- _What is required_
Because the pictures are not wanted, give back only the exact text of every entry below.

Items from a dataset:
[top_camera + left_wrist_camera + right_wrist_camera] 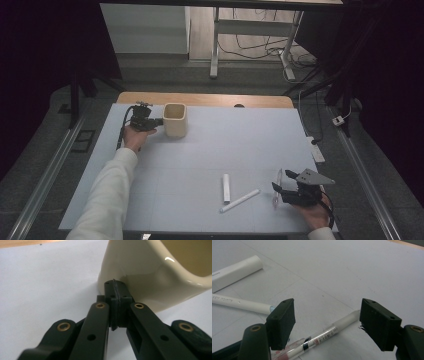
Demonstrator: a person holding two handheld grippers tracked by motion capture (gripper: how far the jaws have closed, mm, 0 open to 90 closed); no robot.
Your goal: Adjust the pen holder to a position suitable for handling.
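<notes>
Left gripper (159, 121) closed at cup, right gripper (281, 185) open over pen.
Left: jaws pressed together, tips against the side of the cream cup (175, 120) at the table's far left. Centre: two white tubes (226, 187) lying flat. Right: jaws apart, frosted pen (329, 332) on the table between them, untouched.

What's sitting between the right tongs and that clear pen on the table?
Nothing visible. The right tongs stand open with the clear pen lying flat on the table between their jaws, not yet touched. The two white pens lie off to one side, clear of the jaws.
</notes>
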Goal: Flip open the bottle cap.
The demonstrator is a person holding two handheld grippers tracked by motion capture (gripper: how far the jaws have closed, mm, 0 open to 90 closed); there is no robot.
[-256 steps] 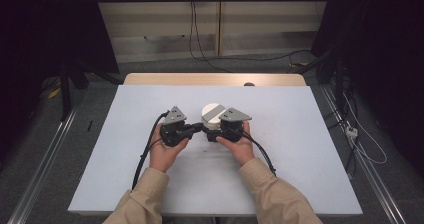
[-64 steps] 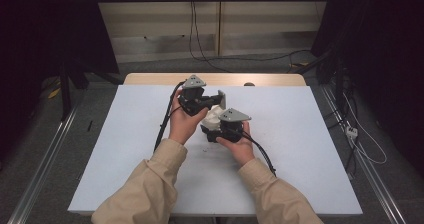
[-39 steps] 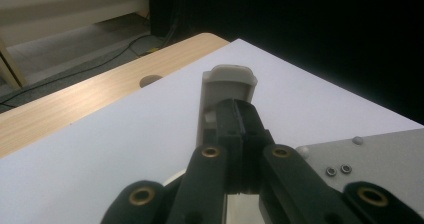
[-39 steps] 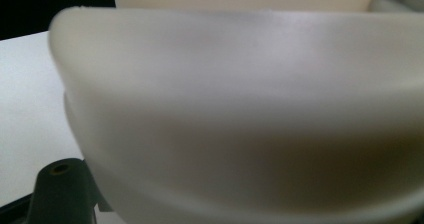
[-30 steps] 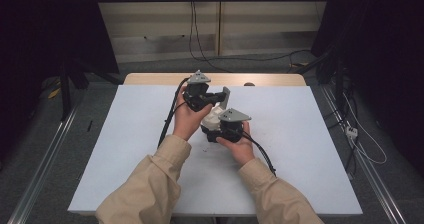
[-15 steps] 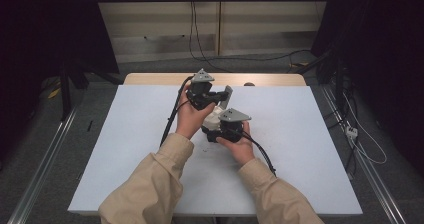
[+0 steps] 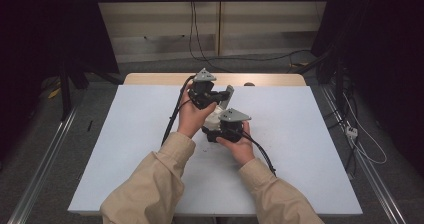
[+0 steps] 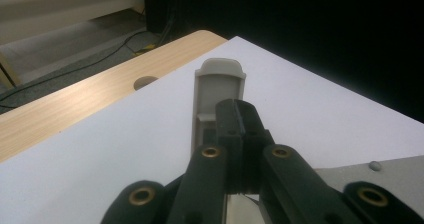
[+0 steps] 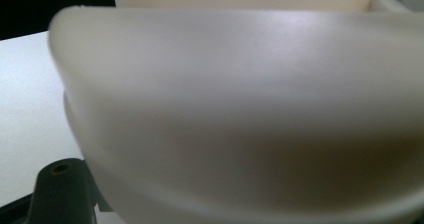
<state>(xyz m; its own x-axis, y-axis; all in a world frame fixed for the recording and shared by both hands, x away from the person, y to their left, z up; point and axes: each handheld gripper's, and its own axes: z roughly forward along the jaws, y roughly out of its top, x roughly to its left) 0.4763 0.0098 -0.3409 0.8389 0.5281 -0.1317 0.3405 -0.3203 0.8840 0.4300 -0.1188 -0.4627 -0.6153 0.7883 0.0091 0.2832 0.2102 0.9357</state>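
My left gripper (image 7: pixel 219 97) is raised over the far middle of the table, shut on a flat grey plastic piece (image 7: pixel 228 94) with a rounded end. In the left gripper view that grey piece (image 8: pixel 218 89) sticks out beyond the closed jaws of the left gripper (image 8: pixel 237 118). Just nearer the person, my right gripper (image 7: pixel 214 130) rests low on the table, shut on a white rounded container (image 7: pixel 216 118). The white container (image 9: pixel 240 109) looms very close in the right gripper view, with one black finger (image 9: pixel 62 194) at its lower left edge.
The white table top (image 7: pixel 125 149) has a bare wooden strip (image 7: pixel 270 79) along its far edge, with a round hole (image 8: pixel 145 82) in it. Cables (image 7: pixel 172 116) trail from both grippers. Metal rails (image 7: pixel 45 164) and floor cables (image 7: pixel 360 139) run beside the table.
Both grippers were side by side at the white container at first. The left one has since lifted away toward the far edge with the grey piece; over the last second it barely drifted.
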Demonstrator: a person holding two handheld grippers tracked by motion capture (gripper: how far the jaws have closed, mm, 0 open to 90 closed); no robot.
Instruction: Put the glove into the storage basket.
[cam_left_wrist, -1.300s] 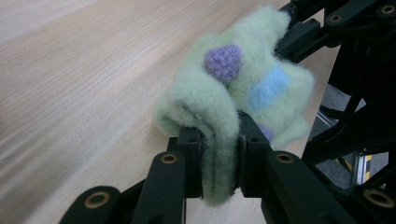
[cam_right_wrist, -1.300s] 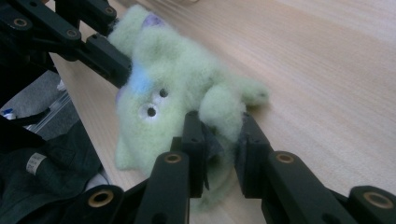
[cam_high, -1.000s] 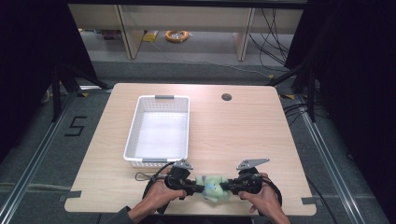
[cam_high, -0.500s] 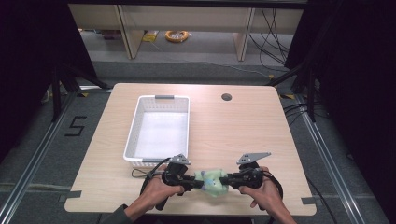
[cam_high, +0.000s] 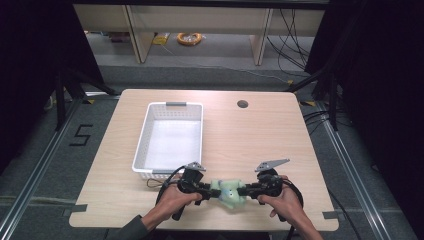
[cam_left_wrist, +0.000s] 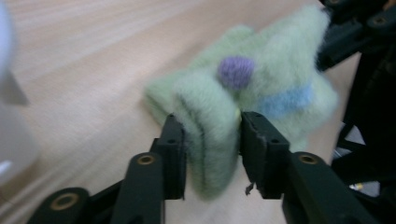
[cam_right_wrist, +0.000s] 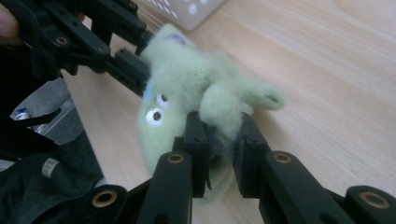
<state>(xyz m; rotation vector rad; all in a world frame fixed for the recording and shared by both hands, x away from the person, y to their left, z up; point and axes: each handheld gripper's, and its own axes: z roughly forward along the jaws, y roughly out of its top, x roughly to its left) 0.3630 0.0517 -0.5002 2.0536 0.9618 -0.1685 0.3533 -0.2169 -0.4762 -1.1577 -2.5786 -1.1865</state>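
Both the left gripper (cam_left_wrist: 210, 140) and right gripper (cam_right_wrist: 218, 135) pinch opposite ends of the green plush toy (cam_high: 227, 190); it looks light, soft and squashy, best held by thick folds.

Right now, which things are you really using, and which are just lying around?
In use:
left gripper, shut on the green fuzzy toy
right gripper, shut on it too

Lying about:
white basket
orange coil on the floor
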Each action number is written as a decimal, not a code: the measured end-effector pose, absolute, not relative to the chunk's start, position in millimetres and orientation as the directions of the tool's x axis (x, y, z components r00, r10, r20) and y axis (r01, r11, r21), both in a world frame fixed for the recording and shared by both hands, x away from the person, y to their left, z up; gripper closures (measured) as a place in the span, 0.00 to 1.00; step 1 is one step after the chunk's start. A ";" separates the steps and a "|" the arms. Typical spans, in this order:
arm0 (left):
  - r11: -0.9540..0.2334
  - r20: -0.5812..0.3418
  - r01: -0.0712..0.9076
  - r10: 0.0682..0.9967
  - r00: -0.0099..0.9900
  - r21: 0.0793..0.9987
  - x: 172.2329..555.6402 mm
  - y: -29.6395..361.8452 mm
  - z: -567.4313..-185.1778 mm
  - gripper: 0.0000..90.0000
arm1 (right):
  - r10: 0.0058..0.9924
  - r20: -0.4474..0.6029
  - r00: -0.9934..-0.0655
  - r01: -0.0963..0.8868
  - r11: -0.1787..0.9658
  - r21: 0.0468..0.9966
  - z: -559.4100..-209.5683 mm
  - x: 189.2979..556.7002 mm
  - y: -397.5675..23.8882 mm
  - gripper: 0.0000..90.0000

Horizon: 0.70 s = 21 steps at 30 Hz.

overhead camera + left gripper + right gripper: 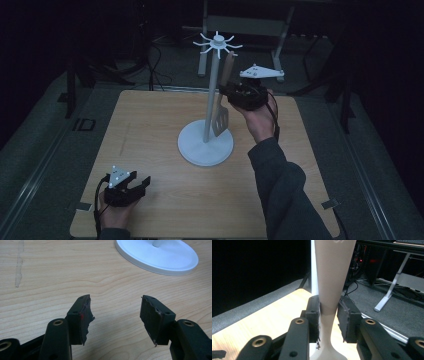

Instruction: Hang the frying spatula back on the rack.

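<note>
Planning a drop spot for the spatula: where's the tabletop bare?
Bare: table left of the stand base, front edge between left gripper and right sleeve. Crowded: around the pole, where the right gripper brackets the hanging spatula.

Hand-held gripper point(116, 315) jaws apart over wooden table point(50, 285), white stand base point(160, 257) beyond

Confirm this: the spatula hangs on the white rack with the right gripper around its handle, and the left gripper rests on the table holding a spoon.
Wrong about the spoon. The left gripper is open and empty in the left gripper view. The rest stands: spatula, white rack, right gripper.
</note>
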<state>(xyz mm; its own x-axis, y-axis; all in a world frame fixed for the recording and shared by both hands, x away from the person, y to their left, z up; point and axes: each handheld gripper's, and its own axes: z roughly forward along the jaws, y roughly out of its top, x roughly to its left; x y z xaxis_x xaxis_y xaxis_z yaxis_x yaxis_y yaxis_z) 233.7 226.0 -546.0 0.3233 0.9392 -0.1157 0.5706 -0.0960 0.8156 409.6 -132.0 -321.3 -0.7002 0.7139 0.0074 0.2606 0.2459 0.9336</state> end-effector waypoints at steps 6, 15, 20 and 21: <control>-0.096 -0.116 0.571 0.939 0.323 0.815 233.7 226.0 -546.0 0.47 | 0.714 0.002 -0.700 0.260 0.252 0.932 -324.8 410.2 -132.8 0.70; -0.098 -0.114 0.572 0.939 0.324 0.815 233.8 226.1 -546.0 0.47 | 0.730 -0.030 -0.683 0.243 0.266 0.933 -327.7 408.0 -135.4 0.54; -0.099 -0.115 0.573 0.939 0.325 0.814 233.9 226.2 -546.0 0.47 | 0.728 -0.037 -0.685 0.251 0.283 0.926 -330.9 405.1 -139.0 0.44; -0.098 -0.115 0.574 0.939 0.324 0.813 234.1 226.1 -546.2 0.47 | 0.725 -0.047 -0.687 0.249 0.295 0.922 -332.7 404.0 -140.5 0.42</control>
<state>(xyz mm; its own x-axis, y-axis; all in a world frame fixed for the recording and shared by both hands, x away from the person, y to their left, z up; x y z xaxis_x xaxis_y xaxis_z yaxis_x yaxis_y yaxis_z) 234.1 226.1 -546.2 0.3244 0.9388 -0.1153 0.5736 -0.0983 0.8132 404.0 -140.5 -332.7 -0.6872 0.7249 -0.0468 0.2487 0.2952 0.9225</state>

- _Completed task_
[top_camera + left_wrist_camera + right_wrist_camera] 
Demonstrator: a person holding two handheld grippers tracked by motion capture (gripper: how far the jaws have closed, mm, 0 open to 90 closed); no robot.
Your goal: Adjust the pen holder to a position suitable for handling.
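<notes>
Left gripper (159, 121) closed at cup, right gripper (281, 185) open over pen.
Left: jaws pressed together, tips against the side of the cream cup (175, 120) at the table's far left. Centre: two white tubes (226, 187) lying flat. Right: jaws apart, frosted pen (329, 332) on the table between them, untouched.

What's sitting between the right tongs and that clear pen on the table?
Nothing visible. The right tongs stand open with the clear pen lying flat on the table between their jaws, not yet touched. The two white pens lie off to one side, clear of the jaws.
</notes>
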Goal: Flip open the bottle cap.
The demonstrator is a person holding two handheld grippers tracked by motion capture (gripper: how far the jaws have closed, mm, 0 open to 90 closed); there is no robot.
[-256 steps] 
[-64 steps] 
[-39 steps] 
[-39 steps] 
[-30 steps] 
[-15 steps] 
[+0 steps] 
[+0 steps] 
[+0 steps] 
<state>(xyz m; its own x-axis, y-axis; all in a world frame fixed for the recording and shared by both hands, x away from the person, y to their left, z up; point and axes: each handheld gripper's, and its own axes: z roughly forward along the jaws, y roughly out of its top, x roughly to its left) 0.4763 0.0098 -0.3409 0.8389 0.5281 -0.1317 0.3405 -0.3203 0.8840 0.4300 -0.1188 -0.4627 -0.6153 0.7883 0.0091 0.2832 0.2102 0.9357</state>
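My left gripper (image 7: pixel 219 97) is raised over the far middle of the table, shut on a flat grey plastic piece (image 7: pixel 228 94) with a rounded end. In the left gripper view that grey piece (image 8: pixel 218 89) sticks out beyond the closed jaws of the left gripper (image 8: pixel 237 118). Just nearer the person, my right gripper (image 7: pixel 214 130) rests low on the table, shut on a white rounded container (image 7: pixel 216 118). The white container (image 9: pixel 240 109) looms very close in the right gripper view, with one black finger (image 9: pixel 62 194) at its lower left edge.
The white table top (image 7: pixel 125 149) has a bare wooden strip (image 7: pixel 270 79) along its far edge, with a round hole (image 8: pixel 145 82) in it. Cables (image 7: pixel 172 116) trail from both grippers. Metal rails (image 7: pixel 45 164) and floor cables (image 7: pixel 360 139) run beside the table.
Both grippers were side by side at the white container at first. The left one has since lifted away toward the far edge with the grey piece; over the last second it barely drifted.
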Demonstrator: a person holding two handheld grippers tracked by motion capture (gripper: how far the jaws have closed, mm, 0 open to 90 closed); no robot.
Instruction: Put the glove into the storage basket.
[cam_left_wrist, -1.300s] 
[cam_right_wrist, -1.300s] 
[cam_high, -1.000s] 
[cam_high, -0.500s] 
[cam_high, +0.000s] 
[cam_left_wrist, +0.000s] 
[cam_right_wrist, +0.000s] 
<state>(xyz m; rotation vector rad; all in a world frame fixed for the recording and shared by both hands, x away from the person, y to their left, z up; point and axes: each handheld gripper's, and its own axes: z roughly forward along the jaws, y roughly out of its top, x roughly to its left) 0.3630 0.0517 -0.5002 2.0536 0.9618 -0.1685 0.3533 -0.2169 -0.4762 -1.1577 -2.5786 -1.1865</state>
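Both the left gripper (cam_left_wrist: 210, 140) and right gripper (cam_right_wrist: 218, 135) pinch opposite ends of the green plush toy (cam_high: 227, 190); it looks light, soft and squashy, best held by thick folds.

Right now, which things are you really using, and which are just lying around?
In use:
left gripper, shut on the green fuzzy toy
right gripper, shut on it too

Lying about:
white basket
orange coil on the floor
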Each action number is written as a decimal, not a code: the measured end-effector pose, absolute, not relative to the chunk's start, position in millimetres and orientation as the directions of the tool's x axis (x, y, z components r00, r10, r20) and y axis (r01, r11, r21), both in a world frame fixed for the recording and shared by both hands, x away from the person, y to their left, z up; gripper closures (measured) as a place in the span, 0.00 to 1.00; step 1 is one step after the chunk's start. A ";" separates the steps and a "|" the arms. Typical spans, in this order:
arm0 (left):
  - r11: -0.9540..0.2334
  - r20: -0.5812..0.3418
  - r01: -0.0712..0.9076
  - r10: 0.0682..0.9967
  - r00: -0.0099..0.9900
  - r21: 0.0793..0.9987
  - x: 172.2329..555.6402 mm
  - y: -29.6395..361.8452 mm
  - z: -567.4313..-185.1778 mm
  - gripper: 0.0000..90.0000
arm1 (right):
  - r10: 0.0058..0.9924
  - r20: -0.4474..0.6029
  - r00: -0.9934..-0.0655
  - r01: -0.0963..0.8868
  - r11: -0.1787..0.9658
  - r21: 0.0468..0.9966
  - z: -559.4100..-209.5683 mm
  - x: 189.2979..556.7002 mm
  - y: -397.5675..23.8882 mm
  - gripper: 0.0000..90.0000

Horizon: 0.70 s = 21 steps at 30 Hz.

overhead camera + left gripper + right gripper: 

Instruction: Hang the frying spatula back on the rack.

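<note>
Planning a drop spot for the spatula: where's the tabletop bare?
Bare: table left of the stand base, front edge between left gripper and right sleeve. Crowded: around the pole, where the right gripper brackets the hanging spatula.

Hand-held gripper point(116, 315) jaws apart over wooden table point(50, 285), white stand base point(160, 257) beyond

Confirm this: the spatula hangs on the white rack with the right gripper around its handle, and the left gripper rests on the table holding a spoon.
Wrong about the spoon. The left gripper is open and empty in the left gripper view. The rest stands: spatula, white rack, right gripper.
</note>
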<state>(xyz mm; its own x-axis, y-axis; all in a world frame fixed for the recording and shared by both hands, x away from the person, y to their left, z up; point and axes: each handheld gripper's, and its own axes: z roughly forward along the jaws, y roughly out of its top, x roughly to its left; x y z xaxis_x xaxis_y xaxis_z yaxis_x yaxis_y yaxis_z) 233.7 226.0 -546.0 0.3233 0.9392 -0.1157 0.5706 -0.0960 0.8156 409.6 -132.0 -321.3 -0.7002 0.7139 0.0074 0.2606 0.2459 0.9336</state> end-effector waypoints at steps 6, 15, 20 and 21: <control>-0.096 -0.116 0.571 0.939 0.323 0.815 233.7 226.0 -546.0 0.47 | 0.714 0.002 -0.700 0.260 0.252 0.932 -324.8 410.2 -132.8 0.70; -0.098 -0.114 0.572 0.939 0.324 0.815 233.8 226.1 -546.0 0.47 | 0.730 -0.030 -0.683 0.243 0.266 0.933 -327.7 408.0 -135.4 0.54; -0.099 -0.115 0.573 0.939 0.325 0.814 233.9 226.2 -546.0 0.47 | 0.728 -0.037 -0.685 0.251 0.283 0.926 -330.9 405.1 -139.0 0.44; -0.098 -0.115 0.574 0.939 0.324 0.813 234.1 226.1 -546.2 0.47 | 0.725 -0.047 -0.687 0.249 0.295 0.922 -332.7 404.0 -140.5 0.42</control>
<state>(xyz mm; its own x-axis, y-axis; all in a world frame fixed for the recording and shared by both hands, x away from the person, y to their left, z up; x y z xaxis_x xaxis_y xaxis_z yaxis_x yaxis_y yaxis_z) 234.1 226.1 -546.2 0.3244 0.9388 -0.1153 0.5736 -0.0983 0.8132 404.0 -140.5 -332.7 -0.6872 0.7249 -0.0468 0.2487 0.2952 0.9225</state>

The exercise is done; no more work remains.